> EXERCISE DATA:
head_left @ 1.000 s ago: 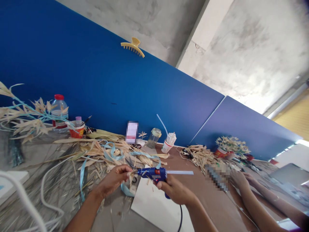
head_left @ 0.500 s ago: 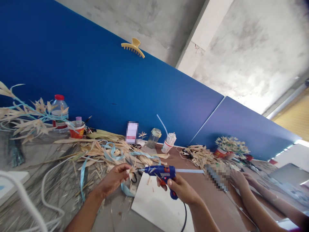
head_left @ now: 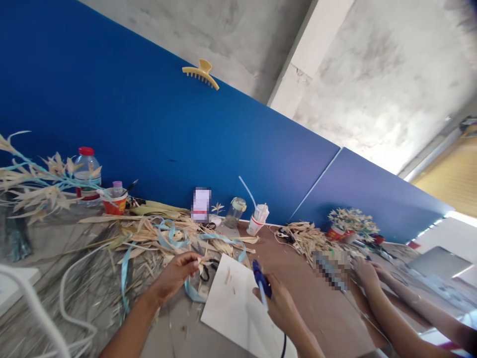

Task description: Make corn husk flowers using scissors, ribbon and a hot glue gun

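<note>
My left hand (head_left: 183, 271) is closed, pinching a small pale dried-husk flower (head_left: 201, 262) between thumb and fingertips. My right hand (head_left: 280, 301) wraps round a blue hot glue gun (head_left: 257, 271), whose clear glue stick (head_left: 263, 297) sticks out toward me. The gun is over a white board (head_left: 234, 308), turned away from the flower. Black-handled scissors (head_left: 204, 273) lie just beyond my left fingertips. Part of the gun's grip is hidden in my right palm.
Dried husks (head_left: 149, 233) and light-blue ribbon (head_left: 126, 271) litter the table. Behind them stand a phone (head_left: 201, 205), a jar (head_left: 234, 213) and a paper cup (head_left: 257, 221). White cable (head_left: 63, 303) loops at left. Another person's hands (head_left: 367, 273) are at right.
The glue gun has moved from the flower, swinging from sideways to pointing away from me. My left hand still pinches the flower in nearly the same place.
</note>
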Motion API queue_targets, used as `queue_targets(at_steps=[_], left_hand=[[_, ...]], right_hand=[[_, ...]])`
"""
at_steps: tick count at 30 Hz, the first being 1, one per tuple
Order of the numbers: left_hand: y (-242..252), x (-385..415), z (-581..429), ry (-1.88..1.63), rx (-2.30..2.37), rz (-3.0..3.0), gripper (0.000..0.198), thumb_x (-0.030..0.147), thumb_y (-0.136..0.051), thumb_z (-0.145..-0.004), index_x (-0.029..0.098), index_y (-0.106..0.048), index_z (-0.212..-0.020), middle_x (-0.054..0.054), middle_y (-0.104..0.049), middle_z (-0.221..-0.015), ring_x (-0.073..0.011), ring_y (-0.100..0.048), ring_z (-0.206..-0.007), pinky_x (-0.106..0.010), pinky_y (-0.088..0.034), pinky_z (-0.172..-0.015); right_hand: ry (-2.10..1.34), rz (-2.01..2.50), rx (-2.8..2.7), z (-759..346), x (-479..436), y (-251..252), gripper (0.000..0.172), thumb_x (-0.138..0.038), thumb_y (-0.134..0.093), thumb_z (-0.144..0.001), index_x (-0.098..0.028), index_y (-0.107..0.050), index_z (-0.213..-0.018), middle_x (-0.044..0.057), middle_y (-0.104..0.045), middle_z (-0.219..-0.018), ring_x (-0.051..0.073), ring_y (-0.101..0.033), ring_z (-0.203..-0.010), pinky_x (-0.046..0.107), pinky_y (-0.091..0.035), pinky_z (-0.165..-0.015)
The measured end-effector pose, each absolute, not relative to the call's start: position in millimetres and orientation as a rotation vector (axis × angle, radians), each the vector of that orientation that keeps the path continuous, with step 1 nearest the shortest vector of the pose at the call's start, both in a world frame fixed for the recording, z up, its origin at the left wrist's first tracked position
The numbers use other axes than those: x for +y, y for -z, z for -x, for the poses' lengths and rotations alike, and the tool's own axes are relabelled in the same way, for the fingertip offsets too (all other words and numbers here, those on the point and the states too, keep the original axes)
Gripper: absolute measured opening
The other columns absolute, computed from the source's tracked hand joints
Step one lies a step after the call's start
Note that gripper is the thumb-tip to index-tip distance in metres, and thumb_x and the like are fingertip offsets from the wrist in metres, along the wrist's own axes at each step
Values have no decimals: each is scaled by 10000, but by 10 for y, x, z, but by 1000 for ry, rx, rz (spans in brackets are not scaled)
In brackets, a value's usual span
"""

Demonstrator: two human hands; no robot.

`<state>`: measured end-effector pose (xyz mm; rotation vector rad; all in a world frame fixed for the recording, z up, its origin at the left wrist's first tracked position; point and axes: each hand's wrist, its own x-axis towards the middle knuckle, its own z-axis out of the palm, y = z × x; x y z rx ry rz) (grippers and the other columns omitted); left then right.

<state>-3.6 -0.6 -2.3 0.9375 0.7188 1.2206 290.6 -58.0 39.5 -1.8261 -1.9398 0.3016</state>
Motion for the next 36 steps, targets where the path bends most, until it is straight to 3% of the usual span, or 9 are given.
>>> queue_targets(at_steps=[5,12,15,17,21,28,36], left_hand=[[37,3,42,-1203,667,-914,275,340,-840,-579,159,-716,-743,16,-591,-583,-113,-527,-575,-201,-368,-542],[-8,-32,63,-1202,570,-771,221,325,-850,-570,201,-694,-664,-2,-647,-652,-163,-638,-698,-215,-446,-623],[-30,-47,59,-1158,585,-711,229,282,-872,-538,197,-709,-674,-14,-681,-715,-160,-655,-746,-184,-435,-590],[-37,-49,53,-1141,607,-684,253,257,-887,-509,192,-722,-689,-8,-687,-713,-149,-658,-741,-172,-439,-588],[-37,-39,49,-1137,583,-695,266,229,-879,-525,181,-747,-751,-10,-708,-734,-135,-650,-705,-196,-484,-670],[14,-12,58,-1161,533,-720,218,197,-810,-641,162,-746,-847,-46,-742,-827,-177,-669,-786,-305,-500,-848],[52,3,88,-1226,617,-722,227,236,-820,-610,201,-729,-816,-30,-737,-806,-191,-665,-747,-318,-532,-819]], right_hand=[[-87,1979,-2040,-2776,-615,-168,181,-252,-547,-778,-172,-616,-925,110,-621,-950,251,-623,-861,320,-441,-751],[-336,1851,-1935,-2778,-633,-302,384,-251,-594,-701,-164,-647,-1071,141,-626,-1076,271,-612,-928,364,-454,-825],[-618,1580,-1687,-2569,-558,-534,307,-381,-527,-783,-171,-665,-958,105,-660,-906,230,-607,-810,332,-470,-730],[-923,1402,-1542,-2308,-473,-663,341,-466,-529,-796,-167,-666,-887,72,-644,-783,200,-590,-724,306,-456,-663],[-1303,1148,-1363,-1755,-281,-766,372,-532,-640,-714,-165,-631,-774,16,-586,-682,141,-530,-616,262,-401,-589],[-1420,1121,-1276,-1373,-92,-638,272,-420,-670,-673,-170,-562,-662,-31,-546,-575,102,-487,-533,242,-380,-564],[-1587,1007,-1114,-1349,-8,-545,239,-366,-715,-590,-175,-572,-586,-39,-563,-525,90,-496,-500,246,-407,-577]])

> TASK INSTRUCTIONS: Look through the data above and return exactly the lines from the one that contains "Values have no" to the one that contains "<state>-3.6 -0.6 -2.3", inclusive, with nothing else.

> FINAL ANSWER:
Values have no decimals: each is scaled by 10000, but by 10 for y, x, z, but by 1000 for ry, rx, rz (spans in brackets are not scaled)
In brackets, a value's usual span
"""

Demonstrator: two human hands; no robot.

`<state>`: measured end-effector pose (xyz mm; rotation vector rad; all in a world frame fixed for the recording, z up, its origin at the left wrist's first tracked position; point and axes: each hand's wrist, its own x-axis towards the middle knuckle, its own z-axis out of the palm, y = z × x; x y z rx ry rz) (grippers and the other columns omitted); left then right.

<state>-3.6 -0.6 -2.3 0.9375 0.7188 1.2206 290.6 -58.0 39.5 -1.8261 -1.9398 0.3016</state>

With the answer given, the exercise is closed.